== ASSIGNED TASK ==
Would you please copy each line of the data in which the string "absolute" occurs?

== INFORMATION SHOWN ==
****************
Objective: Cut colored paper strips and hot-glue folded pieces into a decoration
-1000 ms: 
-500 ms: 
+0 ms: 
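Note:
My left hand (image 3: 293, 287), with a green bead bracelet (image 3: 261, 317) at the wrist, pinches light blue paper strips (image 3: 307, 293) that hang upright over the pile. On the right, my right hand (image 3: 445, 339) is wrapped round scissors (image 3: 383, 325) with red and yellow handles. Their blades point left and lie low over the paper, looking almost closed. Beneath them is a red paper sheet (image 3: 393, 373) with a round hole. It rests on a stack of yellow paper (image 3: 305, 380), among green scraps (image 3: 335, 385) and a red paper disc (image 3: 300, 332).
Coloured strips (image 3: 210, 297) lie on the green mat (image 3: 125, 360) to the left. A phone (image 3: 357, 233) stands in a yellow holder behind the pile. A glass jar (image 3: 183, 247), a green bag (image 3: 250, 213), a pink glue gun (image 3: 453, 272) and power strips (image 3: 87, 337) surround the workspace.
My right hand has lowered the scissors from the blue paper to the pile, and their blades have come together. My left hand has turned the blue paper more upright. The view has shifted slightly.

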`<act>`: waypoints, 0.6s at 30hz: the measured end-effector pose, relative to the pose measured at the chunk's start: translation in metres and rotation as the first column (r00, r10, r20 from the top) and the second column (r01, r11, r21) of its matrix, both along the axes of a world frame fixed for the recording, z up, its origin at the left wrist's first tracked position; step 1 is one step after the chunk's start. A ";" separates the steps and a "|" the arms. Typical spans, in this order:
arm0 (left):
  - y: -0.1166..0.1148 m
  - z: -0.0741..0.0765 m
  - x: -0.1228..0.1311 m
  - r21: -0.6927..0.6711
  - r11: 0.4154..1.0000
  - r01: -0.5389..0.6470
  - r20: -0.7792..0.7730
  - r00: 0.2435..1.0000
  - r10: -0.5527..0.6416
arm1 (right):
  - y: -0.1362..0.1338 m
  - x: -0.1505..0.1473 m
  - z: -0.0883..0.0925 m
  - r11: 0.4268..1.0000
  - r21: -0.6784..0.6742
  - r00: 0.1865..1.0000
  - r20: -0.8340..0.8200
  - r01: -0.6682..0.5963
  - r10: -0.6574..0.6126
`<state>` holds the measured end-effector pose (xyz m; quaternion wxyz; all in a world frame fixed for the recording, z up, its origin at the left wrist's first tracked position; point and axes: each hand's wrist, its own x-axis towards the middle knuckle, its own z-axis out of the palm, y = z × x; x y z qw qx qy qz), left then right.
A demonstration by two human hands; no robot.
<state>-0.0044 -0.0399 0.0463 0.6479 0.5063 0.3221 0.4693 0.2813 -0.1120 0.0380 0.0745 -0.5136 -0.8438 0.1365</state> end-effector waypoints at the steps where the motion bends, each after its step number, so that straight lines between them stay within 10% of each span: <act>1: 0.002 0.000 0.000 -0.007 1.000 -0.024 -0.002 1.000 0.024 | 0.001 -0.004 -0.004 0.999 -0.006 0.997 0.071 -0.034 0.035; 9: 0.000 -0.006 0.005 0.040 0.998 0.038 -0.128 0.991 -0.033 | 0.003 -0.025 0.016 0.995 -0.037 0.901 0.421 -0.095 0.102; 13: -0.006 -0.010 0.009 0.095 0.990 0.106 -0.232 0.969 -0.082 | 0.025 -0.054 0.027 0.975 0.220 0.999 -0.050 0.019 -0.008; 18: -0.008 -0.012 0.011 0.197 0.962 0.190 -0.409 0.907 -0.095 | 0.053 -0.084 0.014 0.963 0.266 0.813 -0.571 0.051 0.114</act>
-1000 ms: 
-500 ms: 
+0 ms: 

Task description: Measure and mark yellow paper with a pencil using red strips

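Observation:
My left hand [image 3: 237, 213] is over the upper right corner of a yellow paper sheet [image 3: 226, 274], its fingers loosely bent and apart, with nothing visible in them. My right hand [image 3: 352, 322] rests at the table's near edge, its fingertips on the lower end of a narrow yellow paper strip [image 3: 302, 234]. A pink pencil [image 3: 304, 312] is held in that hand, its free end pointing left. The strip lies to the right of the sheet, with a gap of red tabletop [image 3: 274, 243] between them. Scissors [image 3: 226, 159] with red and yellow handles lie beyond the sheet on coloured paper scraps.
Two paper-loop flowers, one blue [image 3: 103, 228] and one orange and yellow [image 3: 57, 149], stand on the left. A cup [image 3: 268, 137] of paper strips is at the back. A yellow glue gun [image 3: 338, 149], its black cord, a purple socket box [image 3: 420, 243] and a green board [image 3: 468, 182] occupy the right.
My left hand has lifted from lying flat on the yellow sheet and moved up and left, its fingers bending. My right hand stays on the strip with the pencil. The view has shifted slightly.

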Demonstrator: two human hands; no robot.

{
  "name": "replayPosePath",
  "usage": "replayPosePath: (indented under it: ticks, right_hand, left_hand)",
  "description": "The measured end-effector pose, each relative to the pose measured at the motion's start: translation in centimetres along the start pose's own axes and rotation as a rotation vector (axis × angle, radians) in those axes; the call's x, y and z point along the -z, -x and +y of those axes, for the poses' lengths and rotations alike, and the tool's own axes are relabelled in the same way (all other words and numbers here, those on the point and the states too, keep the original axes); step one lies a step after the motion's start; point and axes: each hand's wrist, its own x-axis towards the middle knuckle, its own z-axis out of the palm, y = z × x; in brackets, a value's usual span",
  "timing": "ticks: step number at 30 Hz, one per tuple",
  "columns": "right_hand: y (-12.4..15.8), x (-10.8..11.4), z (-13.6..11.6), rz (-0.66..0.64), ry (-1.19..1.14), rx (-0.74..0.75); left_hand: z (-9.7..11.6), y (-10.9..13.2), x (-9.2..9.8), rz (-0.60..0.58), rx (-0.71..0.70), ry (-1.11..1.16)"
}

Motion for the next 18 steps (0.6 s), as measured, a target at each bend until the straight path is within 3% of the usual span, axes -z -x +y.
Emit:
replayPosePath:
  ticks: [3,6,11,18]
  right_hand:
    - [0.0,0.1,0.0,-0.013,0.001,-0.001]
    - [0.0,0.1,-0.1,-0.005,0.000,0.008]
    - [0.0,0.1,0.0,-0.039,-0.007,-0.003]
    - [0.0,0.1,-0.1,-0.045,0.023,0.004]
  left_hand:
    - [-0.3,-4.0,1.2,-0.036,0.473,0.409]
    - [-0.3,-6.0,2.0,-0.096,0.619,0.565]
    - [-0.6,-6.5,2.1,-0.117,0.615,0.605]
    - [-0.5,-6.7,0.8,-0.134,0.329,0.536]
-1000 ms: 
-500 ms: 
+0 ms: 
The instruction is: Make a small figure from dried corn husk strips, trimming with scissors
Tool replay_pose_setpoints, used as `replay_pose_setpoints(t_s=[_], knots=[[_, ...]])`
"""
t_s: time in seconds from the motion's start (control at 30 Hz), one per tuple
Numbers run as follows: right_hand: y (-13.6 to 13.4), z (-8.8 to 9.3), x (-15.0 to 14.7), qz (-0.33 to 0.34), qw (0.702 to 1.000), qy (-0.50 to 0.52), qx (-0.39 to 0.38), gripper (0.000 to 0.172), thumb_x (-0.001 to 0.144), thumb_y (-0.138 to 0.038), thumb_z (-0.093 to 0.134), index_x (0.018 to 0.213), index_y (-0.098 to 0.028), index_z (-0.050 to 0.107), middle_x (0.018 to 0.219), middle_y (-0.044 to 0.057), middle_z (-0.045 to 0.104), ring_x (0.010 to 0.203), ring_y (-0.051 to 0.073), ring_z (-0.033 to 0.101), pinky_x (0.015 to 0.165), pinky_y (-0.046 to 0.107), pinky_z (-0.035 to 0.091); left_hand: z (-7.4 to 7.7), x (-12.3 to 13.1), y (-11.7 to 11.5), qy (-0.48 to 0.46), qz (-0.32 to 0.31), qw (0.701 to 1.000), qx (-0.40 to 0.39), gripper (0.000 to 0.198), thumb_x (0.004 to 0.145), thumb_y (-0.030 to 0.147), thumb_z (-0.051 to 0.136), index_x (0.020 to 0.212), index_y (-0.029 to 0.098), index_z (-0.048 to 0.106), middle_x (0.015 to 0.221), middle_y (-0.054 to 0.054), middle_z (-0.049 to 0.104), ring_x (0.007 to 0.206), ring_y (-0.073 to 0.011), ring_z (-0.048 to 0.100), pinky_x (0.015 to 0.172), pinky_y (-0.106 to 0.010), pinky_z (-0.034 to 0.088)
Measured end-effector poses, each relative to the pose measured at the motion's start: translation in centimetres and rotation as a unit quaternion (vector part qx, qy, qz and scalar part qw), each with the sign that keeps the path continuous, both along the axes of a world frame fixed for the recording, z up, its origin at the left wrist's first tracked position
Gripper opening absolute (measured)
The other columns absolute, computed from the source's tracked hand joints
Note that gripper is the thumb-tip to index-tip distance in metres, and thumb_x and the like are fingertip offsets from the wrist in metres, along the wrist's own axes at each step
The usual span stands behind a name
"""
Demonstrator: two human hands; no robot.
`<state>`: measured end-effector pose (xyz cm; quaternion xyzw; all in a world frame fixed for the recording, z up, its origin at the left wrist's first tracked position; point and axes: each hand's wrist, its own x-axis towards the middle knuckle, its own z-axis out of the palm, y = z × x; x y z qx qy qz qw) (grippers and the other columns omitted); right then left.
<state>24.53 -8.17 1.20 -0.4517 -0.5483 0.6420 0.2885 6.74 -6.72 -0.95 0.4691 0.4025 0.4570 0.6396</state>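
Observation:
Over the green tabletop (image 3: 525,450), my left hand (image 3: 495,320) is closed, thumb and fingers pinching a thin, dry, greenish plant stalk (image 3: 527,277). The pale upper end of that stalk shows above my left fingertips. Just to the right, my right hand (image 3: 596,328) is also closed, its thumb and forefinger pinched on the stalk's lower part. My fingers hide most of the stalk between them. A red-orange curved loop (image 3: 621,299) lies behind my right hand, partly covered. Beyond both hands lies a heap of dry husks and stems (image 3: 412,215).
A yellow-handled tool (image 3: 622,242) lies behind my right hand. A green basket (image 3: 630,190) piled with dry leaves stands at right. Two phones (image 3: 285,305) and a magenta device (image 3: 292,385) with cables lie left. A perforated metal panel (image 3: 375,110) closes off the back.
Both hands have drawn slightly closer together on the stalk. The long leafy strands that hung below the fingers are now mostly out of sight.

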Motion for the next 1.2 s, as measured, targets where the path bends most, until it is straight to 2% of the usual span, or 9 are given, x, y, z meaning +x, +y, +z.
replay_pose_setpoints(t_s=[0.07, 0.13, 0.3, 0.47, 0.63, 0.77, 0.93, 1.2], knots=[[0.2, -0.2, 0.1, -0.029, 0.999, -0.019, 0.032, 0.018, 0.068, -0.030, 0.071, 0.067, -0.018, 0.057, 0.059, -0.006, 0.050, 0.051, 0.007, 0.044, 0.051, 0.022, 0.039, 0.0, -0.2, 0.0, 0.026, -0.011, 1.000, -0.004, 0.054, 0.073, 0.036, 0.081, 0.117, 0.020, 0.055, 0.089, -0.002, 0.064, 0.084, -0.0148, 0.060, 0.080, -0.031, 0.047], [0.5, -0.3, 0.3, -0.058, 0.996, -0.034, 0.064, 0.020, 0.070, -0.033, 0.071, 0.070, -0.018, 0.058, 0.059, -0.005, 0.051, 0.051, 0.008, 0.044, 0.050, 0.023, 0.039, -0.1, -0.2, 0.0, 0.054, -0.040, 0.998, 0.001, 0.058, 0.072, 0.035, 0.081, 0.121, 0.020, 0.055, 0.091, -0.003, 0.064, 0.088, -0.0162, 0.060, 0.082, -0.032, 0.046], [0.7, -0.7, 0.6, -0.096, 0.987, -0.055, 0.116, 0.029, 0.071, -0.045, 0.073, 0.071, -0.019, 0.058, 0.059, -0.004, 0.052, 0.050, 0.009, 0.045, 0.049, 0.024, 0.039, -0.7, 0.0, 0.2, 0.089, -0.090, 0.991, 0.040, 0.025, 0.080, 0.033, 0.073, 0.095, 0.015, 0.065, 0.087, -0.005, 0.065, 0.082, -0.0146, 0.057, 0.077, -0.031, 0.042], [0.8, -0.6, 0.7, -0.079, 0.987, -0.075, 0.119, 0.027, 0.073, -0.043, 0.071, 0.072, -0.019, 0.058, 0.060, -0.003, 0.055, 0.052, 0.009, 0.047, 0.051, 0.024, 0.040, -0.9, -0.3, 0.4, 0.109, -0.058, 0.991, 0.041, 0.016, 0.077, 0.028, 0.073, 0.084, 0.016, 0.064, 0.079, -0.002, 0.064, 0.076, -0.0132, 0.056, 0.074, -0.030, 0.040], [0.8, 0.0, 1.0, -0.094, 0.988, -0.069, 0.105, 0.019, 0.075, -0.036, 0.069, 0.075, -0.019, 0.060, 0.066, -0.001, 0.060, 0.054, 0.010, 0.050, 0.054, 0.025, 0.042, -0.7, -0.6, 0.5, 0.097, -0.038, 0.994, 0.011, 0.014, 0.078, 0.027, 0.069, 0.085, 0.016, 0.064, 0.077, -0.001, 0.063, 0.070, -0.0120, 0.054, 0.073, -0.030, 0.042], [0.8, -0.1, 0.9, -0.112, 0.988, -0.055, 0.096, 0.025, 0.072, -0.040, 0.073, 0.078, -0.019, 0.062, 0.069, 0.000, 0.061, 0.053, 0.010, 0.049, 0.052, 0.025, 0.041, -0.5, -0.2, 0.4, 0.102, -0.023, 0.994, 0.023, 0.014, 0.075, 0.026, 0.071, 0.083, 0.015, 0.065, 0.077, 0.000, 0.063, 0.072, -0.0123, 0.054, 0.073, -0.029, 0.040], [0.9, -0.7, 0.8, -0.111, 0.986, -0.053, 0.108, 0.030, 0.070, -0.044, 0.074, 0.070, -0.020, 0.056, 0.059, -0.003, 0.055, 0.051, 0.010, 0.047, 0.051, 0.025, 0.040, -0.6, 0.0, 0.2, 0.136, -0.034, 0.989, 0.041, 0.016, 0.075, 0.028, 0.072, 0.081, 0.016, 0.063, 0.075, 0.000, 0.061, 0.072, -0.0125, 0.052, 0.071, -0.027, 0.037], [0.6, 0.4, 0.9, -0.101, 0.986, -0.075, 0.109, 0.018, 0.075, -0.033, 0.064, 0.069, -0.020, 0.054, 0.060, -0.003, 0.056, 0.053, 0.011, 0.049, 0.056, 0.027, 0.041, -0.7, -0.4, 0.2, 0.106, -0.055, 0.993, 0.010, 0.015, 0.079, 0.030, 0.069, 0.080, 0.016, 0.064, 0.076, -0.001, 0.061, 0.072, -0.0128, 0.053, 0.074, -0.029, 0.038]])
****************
== ANSWER TO THE PROBLEM ==
Gripper opening absolute (measured)
The other columns absolute, computed from the source's tracked hand joints

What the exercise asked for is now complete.